What's required is a verbatim printout of all the data.
· · · · ·
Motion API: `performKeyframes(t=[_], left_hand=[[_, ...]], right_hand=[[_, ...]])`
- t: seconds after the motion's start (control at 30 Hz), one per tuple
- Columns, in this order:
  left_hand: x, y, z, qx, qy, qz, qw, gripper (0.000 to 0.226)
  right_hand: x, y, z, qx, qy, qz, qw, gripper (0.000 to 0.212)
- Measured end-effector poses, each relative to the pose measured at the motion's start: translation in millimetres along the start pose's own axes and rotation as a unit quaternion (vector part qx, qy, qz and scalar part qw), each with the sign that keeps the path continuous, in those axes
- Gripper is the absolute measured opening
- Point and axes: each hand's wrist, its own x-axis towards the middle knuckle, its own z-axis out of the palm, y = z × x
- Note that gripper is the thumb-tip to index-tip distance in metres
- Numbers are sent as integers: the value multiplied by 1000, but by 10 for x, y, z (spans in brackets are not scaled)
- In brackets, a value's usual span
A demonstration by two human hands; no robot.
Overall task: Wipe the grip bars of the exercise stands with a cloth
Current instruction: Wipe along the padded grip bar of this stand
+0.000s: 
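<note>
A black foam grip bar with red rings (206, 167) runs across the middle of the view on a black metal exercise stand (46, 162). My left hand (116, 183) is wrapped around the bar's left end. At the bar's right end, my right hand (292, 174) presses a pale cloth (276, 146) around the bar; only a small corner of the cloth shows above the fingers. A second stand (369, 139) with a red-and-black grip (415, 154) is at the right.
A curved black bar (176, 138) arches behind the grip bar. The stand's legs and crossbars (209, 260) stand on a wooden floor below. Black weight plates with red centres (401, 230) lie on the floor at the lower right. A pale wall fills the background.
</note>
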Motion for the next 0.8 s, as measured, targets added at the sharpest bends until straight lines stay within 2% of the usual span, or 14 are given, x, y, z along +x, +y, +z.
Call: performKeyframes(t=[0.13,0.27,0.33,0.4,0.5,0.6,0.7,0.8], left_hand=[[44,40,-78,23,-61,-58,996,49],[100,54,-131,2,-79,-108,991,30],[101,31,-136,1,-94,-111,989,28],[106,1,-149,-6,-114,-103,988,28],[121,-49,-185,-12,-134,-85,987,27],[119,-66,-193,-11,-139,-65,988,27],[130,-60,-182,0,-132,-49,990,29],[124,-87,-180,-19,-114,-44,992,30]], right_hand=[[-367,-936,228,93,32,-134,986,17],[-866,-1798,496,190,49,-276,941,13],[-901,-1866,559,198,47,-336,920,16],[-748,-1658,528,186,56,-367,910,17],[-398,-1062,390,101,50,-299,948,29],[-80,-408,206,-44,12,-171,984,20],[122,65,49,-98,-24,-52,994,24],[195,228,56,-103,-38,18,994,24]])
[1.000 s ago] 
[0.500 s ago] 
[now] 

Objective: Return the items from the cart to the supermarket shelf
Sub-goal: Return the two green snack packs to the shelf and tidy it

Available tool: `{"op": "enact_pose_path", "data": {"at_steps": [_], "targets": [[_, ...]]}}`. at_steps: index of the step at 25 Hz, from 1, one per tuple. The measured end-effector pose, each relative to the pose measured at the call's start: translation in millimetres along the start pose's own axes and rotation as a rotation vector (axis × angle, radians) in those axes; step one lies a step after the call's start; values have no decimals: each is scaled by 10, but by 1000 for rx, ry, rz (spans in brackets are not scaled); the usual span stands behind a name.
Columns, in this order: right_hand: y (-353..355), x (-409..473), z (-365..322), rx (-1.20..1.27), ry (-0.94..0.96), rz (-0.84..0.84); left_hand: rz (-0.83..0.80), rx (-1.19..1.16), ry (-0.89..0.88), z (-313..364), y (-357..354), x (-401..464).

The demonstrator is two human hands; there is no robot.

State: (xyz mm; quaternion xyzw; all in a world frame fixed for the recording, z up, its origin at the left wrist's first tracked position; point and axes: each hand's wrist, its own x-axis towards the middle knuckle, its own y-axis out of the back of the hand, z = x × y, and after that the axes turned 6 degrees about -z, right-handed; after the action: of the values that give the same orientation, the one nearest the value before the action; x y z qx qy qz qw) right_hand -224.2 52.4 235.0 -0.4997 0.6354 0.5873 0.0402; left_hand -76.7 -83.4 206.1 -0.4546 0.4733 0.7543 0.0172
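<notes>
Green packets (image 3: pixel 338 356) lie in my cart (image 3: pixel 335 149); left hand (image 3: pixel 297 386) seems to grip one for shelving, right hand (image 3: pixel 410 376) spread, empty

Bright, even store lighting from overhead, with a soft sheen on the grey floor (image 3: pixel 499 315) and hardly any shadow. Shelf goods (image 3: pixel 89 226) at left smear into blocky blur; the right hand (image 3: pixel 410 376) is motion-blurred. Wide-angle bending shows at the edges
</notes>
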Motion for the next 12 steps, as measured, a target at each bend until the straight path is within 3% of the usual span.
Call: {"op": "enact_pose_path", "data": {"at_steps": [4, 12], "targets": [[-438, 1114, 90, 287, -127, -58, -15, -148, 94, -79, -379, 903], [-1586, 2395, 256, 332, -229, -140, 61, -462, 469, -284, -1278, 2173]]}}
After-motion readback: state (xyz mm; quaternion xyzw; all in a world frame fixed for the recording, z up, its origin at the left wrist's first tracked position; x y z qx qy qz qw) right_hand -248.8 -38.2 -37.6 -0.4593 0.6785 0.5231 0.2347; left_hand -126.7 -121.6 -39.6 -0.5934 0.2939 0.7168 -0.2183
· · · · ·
Response area
Motion API: `performKeyframes(t=[_], left_hand=[[_, ...]], right_hand=[[_, ...]])`
- t: seconds after the motion's start (control at 30 Hz), one per tuple
- Columns, in this order:
  left_hand: x, y, z, qx, qy, qz, qw, gripper (0.000 to 0.226)
  right_hand: x, y, z, qx, qy, qz, qw, gripper (0.000 to 0.212)
- Measured end-effector poses, each relative to the pose measured at the motion's start: translation in millimetres along the start pose's own axes and rotation as a unit quaternion (vector part qx, qy, qz and scalar part qw), each with the sign that keeps the path continuous, in those axes
- Gripper is the absolute measured opening
- Point and axes: each hand's wrist, its own x-axis towards the middle knuckle, its own z-axis out of the palm, y = z × x
- Note that gripper is the thumb-tip to index-tip distance in metres
- Numbers are sent as integers: the value multiplied by 1000, but by 10 for x, y, z (spans in brackets are not scaled)
- In brackets, a value's usual span
A demonstration by two human hands; no robot.
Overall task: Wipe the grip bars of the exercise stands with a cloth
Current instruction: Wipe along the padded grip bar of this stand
+0.000s: 
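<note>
A black foam grip bar with red rings (206, 167) runs across the middle of the view on a black metal exercise stand (46, 162). My left hand (116, 183) is wrapped around the bar's left end. At the bar's right end, my right hand (292, 174) presses a pale cloth (276, 146) around the bar; only a small corner of the cloth shows above the fingers. A second stand (369, 139) with a red-and-black grip (415, 154) is at the right.
A curved black bar (176, 138) arches behind the grip bar. The stand's legs and crossbars (209, 260) stand on a wooden floor below. Black weight plates with red centres (401, 230) lie on the floor at the lower right. A pale wall fills the background.
</note>
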Motion for the next 0.8 s, as measured, targets added at the sharpest bends until straight lines stay within 2% of the usual span, or 14 are given, x, y, z along +x, +y, +z.
Call: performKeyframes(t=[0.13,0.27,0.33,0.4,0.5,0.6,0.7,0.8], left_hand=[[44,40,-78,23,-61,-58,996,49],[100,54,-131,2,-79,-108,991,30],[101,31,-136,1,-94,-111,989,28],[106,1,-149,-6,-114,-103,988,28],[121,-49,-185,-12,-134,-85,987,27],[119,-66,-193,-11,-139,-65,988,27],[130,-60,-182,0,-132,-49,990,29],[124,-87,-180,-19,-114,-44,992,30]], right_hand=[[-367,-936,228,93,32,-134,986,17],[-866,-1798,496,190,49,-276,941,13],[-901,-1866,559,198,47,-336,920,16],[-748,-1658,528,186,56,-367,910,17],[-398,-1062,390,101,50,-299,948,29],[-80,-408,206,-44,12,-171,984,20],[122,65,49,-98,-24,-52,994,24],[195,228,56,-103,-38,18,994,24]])
[1.000 s ago] 
[0.500 s ago] 
[now] 

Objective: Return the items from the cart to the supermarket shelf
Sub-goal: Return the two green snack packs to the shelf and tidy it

Available tool: `{"op": "enact_pose_path", "data": {"at_steps": [_], "targets": [[_, ...]]}}`. at_steps: index of the step at 25 Hz, from 1, one per tuple. The measured end-effector pose, each relative to the pose measured at the call's start: translation in millimetres along the start pose's own axes and rotation as a rotation vector (axis × angle, radians) in those axes; step one lies a step after the call's start; values have no decimals: each is scaled by 10, but by 1000 for rx, ry, rz (spans in brackets are not scaled); the usual span stands behind a name.
Columns, in this order: right_hand: y (-353..355), x (-409..473), z (-365..322), rx (-1.20..1.27), ry (-0.94..0.96), rz (-0.84..0.84); left_hand: rz (-0.83..0.80), rx (-1.19..1.16), ry (-0.89..0.88), z (-313..364), y (-357..354), x (-401..464).

The demonstrator is two human hands; there is no robot.

State: (xyz mm; quaternion xyzw; all in a world frame fixed for the recording, z up, its origin at the left wrist's first tracked position; point and axes: each hand's wrist, its own x-axis towards the middle knuckle, its own y-axis out of the back of the hand, z = x × y, and after that the axes turned 6 degrees about -z, right-handed; after the action: of the values that give the same orientation, the one nearest the value before the action; x y z qx qy qz qw) right_hand -224.2 52.4 235.0 -0.4997 0.6354 0.5873 0.0402; left_hand -76.7 -83.4 206.1 -0.4546 0.4733 0.7543 0.0172
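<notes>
Green packets (image 3: pixel 338 356) lie in my cart (image 3: pixel 335 149); left hand (image 3: pixel 297 386) seems to grip one for shelving, right hand (image 3: pixel 410 376) spread, empty

Bright, even store lighting from overhead, with a soft sheen on the grey floor (image 3: pixel 499 315) and hardly any shadow. Shelf goods (image 3: pixel 89 226) at left smear into blocky blur; the right hand (image 3: pixel 410 376) is motion-blurred. Wide-angle bending shows at the edges
</notes>
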Motion for the next 12 steps, as measured, a target at each bend until the straight path is within 3% of the usual span.
Call: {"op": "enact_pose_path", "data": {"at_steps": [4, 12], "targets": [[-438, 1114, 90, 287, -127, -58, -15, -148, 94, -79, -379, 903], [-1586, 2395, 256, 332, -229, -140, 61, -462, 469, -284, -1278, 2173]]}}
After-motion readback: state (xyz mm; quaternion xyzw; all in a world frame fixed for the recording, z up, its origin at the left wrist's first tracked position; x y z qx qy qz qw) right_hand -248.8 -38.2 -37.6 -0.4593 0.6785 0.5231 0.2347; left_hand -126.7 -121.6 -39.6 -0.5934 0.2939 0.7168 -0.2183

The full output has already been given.